**The task:**
Quote exactly the lines from the start of the entries to the one with "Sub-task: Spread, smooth", both ends included.

↓↓↓

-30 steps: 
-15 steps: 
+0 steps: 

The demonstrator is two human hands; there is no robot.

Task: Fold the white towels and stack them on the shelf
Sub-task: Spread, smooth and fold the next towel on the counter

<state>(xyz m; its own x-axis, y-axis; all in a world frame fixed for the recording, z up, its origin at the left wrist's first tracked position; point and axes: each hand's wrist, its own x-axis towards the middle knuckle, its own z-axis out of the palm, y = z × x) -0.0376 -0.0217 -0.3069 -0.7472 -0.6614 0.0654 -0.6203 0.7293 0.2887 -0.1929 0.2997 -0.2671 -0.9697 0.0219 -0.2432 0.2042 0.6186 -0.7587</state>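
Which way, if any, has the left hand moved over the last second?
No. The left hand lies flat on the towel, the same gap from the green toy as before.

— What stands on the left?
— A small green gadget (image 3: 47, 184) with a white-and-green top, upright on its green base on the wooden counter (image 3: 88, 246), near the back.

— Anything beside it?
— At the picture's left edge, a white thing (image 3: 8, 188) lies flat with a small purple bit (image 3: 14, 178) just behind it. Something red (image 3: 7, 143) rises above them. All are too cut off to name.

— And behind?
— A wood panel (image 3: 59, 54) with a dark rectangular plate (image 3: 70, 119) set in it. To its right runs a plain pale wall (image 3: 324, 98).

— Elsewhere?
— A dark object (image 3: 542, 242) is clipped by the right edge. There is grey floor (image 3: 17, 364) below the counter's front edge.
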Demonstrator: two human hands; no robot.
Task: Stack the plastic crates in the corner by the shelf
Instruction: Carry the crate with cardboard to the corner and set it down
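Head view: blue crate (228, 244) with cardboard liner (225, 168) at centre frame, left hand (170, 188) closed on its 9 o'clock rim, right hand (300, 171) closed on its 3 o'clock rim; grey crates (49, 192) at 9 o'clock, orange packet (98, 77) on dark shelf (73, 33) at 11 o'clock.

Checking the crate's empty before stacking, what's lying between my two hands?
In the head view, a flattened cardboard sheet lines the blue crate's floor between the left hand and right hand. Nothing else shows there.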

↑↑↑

**Reply:**
-30 steps: 
-15 steps: 
+0 steps: 

The demonstrator is two human hands; there is no robot.

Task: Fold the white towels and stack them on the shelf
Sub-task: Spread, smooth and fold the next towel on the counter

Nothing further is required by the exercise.